What needs to be done:
Copy word for word the lines from the start of the records through the line that contains "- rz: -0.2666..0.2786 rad", both included.

Extracted data entries

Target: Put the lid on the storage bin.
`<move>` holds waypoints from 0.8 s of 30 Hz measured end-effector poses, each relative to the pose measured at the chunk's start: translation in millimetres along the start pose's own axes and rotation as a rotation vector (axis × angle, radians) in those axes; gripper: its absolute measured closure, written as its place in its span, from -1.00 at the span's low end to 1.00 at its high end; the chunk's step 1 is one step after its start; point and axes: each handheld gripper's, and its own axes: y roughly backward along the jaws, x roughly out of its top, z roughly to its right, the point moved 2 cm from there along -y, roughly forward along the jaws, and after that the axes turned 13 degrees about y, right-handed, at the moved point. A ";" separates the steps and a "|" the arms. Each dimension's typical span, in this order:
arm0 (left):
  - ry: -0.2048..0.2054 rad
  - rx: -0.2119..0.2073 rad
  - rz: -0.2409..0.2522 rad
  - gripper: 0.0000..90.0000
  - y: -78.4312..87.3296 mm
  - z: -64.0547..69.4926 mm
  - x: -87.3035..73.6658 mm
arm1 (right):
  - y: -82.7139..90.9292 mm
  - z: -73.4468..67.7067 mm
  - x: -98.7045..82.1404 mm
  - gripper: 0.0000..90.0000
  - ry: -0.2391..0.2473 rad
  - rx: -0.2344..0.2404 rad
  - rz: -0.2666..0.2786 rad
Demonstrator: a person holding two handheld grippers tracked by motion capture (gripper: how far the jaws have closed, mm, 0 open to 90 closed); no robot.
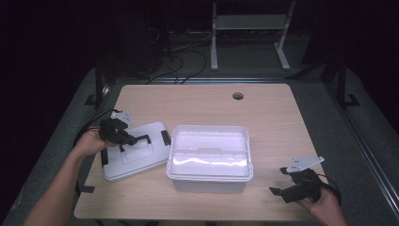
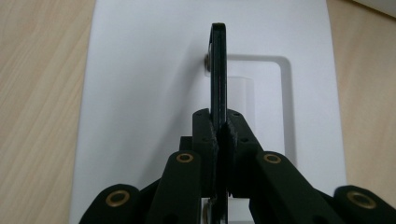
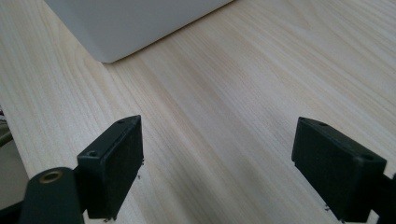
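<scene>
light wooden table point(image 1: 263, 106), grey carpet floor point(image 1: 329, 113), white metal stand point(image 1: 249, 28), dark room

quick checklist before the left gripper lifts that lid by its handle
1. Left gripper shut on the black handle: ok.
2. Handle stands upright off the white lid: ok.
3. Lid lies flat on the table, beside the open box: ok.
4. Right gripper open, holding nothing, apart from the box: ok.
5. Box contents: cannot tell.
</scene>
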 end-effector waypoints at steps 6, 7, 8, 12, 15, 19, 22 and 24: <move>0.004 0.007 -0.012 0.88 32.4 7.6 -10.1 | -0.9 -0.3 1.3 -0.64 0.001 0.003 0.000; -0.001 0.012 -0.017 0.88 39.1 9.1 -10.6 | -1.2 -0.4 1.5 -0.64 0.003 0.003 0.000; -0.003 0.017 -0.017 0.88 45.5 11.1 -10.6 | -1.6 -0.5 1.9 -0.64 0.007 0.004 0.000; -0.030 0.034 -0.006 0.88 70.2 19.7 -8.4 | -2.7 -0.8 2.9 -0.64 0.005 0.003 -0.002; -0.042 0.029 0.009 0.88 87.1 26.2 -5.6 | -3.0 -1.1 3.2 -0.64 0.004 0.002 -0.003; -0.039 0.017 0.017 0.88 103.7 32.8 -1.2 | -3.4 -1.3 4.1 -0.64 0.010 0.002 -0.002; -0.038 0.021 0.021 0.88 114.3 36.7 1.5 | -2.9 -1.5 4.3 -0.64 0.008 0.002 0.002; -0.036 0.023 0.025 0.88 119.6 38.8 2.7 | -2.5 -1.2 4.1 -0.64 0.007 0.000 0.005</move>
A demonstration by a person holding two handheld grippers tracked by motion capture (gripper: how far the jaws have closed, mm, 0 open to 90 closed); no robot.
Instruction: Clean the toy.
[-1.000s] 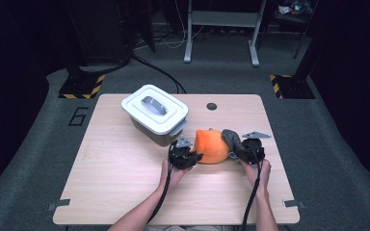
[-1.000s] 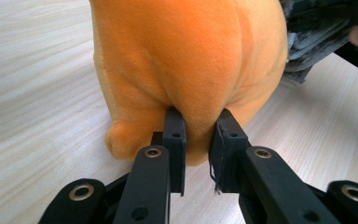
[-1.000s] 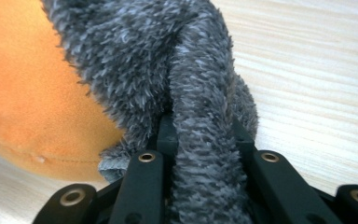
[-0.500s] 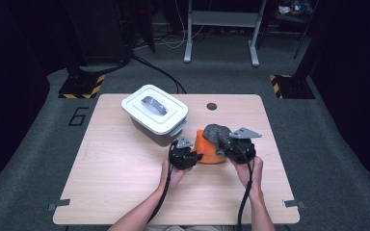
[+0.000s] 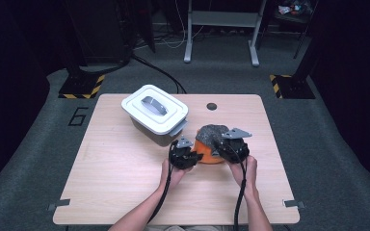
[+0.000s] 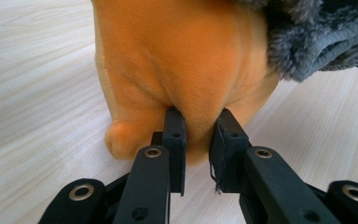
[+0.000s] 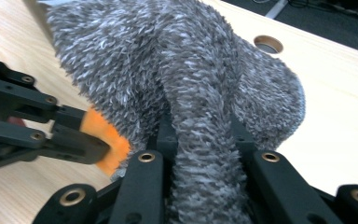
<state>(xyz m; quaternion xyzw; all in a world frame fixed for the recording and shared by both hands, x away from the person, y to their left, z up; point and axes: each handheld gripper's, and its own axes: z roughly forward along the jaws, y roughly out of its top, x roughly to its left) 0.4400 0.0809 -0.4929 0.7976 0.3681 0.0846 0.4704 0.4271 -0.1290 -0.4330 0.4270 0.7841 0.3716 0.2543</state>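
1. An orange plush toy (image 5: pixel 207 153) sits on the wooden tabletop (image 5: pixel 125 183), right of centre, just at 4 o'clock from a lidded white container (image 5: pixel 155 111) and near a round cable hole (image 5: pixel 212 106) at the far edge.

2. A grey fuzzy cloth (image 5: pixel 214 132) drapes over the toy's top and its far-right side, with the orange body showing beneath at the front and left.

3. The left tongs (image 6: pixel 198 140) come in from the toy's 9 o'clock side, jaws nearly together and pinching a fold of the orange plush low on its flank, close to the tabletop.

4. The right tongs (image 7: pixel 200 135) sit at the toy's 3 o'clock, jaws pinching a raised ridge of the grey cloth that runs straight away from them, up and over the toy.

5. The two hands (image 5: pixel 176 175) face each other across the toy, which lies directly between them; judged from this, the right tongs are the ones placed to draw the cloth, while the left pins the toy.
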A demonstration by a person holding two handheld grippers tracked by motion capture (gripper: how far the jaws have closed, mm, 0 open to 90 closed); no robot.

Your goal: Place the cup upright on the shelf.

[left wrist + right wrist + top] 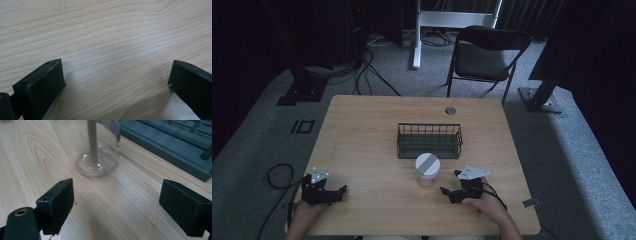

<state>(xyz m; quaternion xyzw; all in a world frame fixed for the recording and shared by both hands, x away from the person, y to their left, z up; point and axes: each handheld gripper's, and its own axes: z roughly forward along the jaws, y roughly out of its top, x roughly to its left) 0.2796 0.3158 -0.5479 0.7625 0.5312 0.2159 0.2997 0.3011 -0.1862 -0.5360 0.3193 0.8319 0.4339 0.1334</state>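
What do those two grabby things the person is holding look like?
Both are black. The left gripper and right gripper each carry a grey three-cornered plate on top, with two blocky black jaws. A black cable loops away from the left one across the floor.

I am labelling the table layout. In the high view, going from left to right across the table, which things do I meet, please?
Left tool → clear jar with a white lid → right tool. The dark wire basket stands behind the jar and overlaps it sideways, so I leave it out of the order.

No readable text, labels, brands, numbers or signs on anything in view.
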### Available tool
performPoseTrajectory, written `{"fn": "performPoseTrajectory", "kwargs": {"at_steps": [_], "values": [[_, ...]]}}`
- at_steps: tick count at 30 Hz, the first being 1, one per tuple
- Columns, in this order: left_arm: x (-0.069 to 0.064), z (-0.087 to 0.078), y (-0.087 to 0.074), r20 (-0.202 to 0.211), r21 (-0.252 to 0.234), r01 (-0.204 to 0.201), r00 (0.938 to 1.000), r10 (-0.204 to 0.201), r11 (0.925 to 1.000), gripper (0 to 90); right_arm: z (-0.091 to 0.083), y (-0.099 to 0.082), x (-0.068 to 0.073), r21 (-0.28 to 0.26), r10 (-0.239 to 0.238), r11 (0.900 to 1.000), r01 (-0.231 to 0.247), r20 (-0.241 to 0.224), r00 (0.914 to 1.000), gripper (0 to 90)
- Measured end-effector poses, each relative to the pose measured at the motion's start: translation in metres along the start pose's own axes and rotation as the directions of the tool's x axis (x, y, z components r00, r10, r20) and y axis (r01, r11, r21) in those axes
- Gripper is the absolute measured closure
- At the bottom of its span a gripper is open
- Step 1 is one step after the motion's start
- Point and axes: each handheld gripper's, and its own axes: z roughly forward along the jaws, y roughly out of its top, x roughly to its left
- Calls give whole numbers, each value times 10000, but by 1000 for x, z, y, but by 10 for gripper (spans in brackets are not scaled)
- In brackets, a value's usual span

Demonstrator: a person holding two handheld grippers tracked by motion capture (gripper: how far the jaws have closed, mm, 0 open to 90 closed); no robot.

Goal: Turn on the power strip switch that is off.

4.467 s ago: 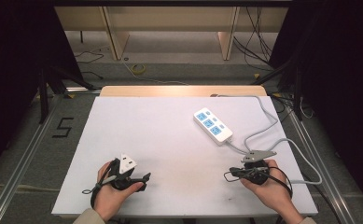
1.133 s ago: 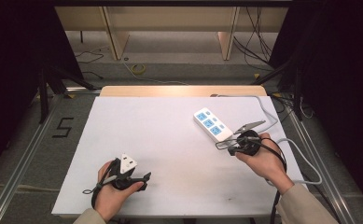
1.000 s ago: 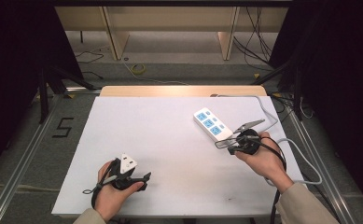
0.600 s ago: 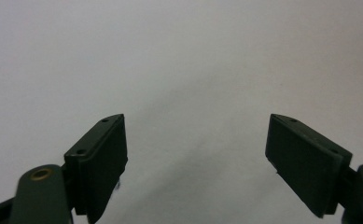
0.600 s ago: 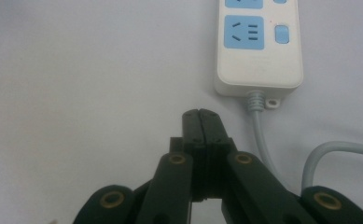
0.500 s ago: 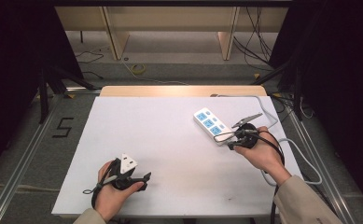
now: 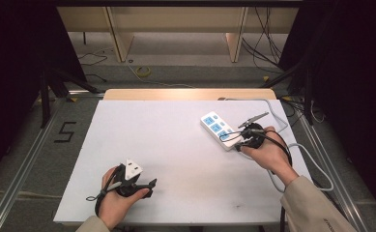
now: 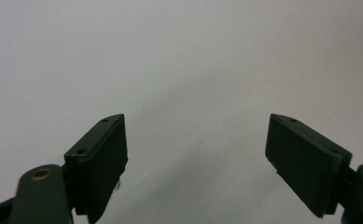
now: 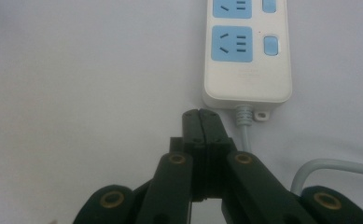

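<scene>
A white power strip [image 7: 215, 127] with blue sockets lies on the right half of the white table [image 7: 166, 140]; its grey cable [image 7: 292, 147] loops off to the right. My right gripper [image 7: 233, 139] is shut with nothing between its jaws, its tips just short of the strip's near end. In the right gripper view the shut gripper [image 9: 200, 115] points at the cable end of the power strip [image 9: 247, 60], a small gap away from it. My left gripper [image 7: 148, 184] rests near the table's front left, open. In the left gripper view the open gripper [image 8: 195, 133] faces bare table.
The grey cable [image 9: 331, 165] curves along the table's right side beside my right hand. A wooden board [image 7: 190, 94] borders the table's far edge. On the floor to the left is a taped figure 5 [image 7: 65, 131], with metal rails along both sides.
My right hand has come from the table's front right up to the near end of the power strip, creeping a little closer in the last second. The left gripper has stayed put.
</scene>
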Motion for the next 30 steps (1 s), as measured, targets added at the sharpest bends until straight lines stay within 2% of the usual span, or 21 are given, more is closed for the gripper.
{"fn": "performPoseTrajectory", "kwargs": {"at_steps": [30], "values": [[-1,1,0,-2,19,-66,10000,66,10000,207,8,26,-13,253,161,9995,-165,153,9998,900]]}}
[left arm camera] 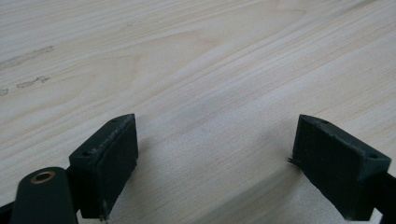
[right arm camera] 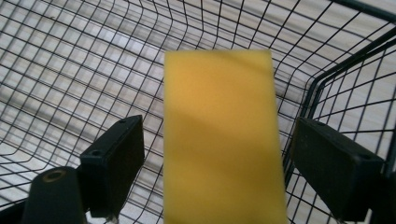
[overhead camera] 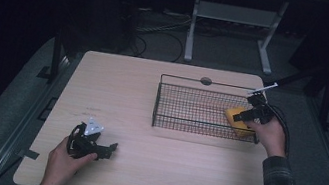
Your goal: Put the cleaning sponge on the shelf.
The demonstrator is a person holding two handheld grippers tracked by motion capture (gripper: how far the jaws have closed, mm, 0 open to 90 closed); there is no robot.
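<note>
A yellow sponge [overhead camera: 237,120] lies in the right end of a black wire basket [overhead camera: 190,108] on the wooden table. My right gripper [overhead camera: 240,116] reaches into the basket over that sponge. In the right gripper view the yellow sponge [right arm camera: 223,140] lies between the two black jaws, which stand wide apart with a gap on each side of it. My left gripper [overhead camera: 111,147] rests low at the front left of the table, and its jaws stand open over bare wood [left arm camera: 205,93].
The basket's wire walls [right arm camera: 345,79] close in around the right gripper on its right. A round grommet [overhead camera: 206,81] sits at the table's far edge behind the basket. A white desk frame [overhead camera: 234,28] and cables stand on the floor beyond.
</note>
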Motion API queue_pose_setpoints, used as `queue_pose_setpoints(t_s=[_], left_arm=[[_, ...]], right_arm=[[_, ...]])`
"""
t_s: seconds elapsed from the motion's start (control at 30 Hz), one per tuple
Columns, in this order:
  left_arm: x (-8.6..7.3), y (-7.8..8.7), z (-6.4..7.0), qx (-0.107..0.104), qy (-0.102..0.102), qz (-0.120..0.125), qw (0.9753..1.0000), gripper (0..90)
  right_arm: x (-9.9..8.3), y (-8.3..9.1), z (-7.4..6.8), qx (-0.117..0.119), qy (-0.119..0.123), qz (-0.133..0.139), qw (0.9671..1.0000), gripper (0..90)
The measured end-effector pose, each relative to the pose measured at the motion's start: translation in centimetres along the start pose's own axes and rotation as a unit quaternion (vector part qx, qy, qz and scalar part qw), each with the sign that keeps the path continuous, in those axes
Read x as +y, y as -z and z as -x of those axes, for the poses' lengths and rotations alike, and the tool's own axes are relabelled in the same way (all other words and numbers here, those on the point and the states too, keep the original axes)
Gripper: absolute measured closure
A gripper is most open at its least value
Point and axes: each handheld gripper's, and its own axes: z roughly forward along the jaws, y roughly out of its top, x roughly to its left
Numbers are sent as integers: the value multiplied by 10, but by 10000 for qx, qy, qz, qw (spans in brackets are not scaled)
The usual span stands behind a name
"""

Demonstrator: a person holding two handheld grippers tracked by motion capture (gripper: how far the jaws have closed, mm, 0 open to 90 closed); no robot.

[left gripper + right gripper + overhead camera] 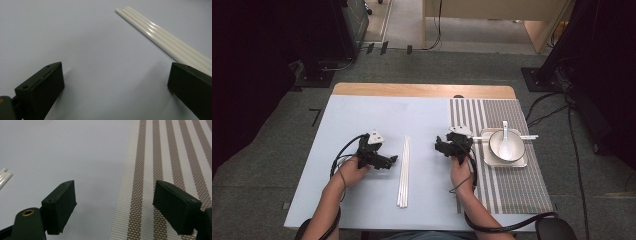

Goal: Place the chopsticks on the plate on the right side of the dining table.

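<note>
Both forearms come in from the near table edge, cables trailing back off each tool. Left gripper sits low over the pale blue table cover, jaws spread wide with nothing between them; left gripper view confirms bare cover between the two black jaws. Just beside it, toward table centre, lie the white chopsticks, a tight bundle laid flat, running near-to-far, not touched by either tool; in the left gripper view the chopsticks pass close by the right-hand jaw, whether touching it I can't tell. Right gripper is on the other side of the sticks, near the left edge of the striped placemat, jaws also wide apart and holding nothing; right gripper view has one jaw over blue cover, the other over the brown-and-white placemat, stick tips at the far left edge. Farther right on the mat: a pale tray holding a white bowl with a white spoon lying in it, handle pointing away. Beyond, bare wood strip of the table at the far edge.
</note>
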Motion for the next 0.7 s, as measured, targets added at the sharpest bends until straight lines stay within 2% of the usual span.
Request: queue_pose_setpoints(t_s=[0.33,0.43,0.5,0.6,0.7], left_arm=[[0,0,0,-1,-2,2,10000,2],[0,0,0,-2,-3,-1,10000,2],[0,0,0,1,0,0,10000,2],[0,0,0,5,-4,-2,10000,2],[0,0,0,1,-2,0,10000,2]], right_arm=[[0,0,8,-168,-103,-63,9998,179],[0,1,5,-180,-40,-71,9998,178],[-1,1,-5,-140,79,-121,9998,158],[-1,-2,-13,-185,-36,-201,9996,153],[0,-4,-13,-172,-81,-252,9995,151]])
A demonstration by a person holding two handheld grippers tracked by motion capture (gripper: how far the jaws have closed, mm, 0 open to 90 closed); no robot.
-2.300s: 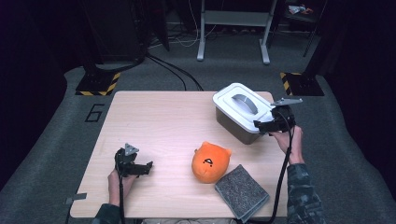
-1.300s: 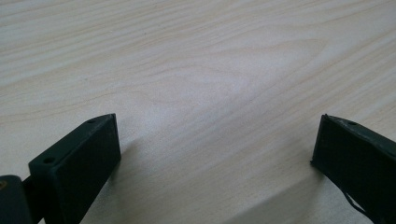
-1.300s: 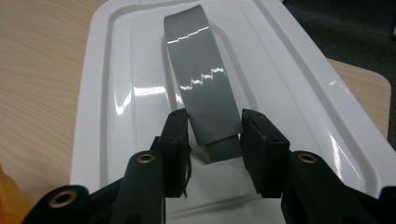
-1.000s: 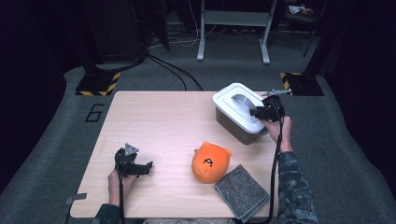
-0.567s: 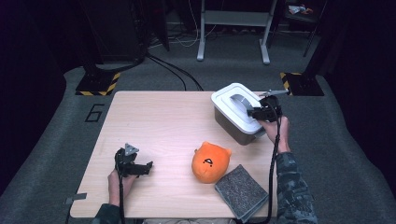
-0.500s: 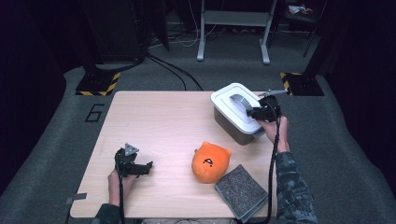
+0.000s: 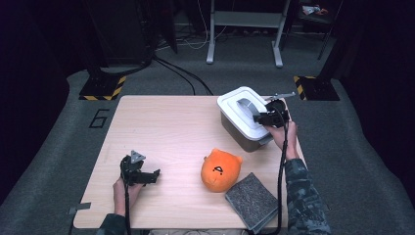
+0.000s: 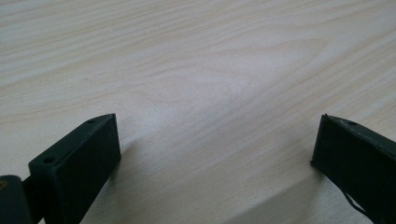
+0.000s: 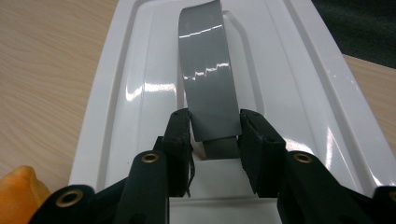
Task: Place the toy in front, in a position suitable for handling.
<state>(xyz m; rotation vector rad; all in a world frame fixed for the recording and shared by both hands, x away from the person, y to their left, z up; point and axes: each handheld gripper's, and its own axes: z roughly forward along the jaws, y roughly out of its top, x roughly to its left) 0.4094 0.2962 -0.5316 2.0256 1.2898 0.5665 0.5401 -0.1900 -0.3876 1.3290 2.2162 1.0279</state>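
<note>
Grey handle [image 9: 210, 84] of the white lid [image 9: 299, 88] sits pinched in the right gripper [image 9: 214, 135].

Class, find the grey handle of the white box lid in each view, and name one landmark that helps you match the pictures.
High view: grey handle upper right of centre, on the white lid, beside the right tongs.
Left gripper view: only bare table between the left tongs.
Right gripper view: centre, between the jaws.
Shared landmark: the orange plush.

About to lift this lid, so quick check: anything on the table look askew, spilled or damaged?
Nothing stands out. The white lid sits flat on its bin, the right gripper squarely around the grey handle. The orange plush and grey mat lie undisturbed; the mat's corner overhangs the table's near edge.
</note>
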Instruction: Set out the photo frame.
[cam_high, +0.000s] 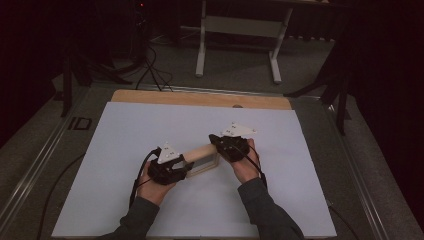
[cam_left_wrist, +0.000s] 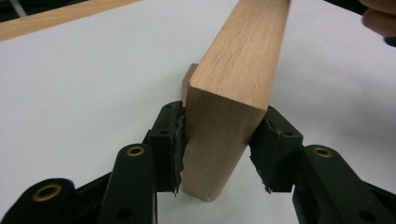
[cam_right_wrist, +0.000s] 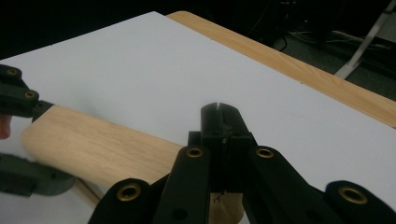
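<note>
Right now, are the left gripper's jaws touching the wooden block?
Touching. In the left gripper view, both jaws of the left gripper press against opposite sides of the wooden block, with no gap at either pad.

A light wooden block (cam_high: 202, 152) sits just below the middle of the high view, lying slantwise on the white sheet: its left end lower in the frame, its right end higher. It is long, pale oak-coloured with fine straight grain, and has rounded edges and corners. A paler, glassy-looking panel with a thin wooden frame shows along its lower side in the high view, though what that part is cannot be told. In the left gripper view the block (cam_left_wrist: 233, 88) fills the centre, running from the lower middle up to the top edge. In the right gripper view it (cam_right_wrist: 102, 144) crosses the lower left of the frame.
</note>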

Solution:
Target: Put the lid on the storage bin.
`<move>` holds waypoints from 0.8 s of 30 Hz measured end-effector poses, each relative to the pose measured at the chunk's start: translation in millimetres along the start pose's own axes and rotation as a rotation vector (axis × angle, radians) in those axes; gripper: its absolute measured closure, written as its place in its span, from -1.00 at the span's low end to 1.00 at its high end; the chunk's step 1 is one step after its start; point and axes: each handheld gripper's, and its own axes: y roughly backward along the jaws, x roughly out of its top, z roughly to its right, the point moved 2 cm from there along -y, roughly forward along the jaws, and after that the axes turned 13 degrees about y, right-handed, at the moved point. A ";" separates the steps and a "|" the arms. Each dimension's typical span, in this order:
arm0 (left):
  - ry: -0.2048..0.2054 rad
  - rx: -0.2119..0.2073 rad
  - rz: -0.2409..0.2522 rad
  - gripper: 0.0000..90.0000
  - y: -78.4312..87.3296 mm
  - z: -64.0547..69.4926 mm
  - x: -87.3035..73.6658 mm
arm1 (right):
  - y: -82.7139..90.9292 mm
  - z: -73.4468..67.7067 mm
  - x: -98.7045..82.1404 mm
  - gripper: 0.0000..90.0000
  - ry: -0.2391..0.2473 rad
  - rx: -0.2344..0.2404 rad
  - rz: -0.2666..0.2786 rad

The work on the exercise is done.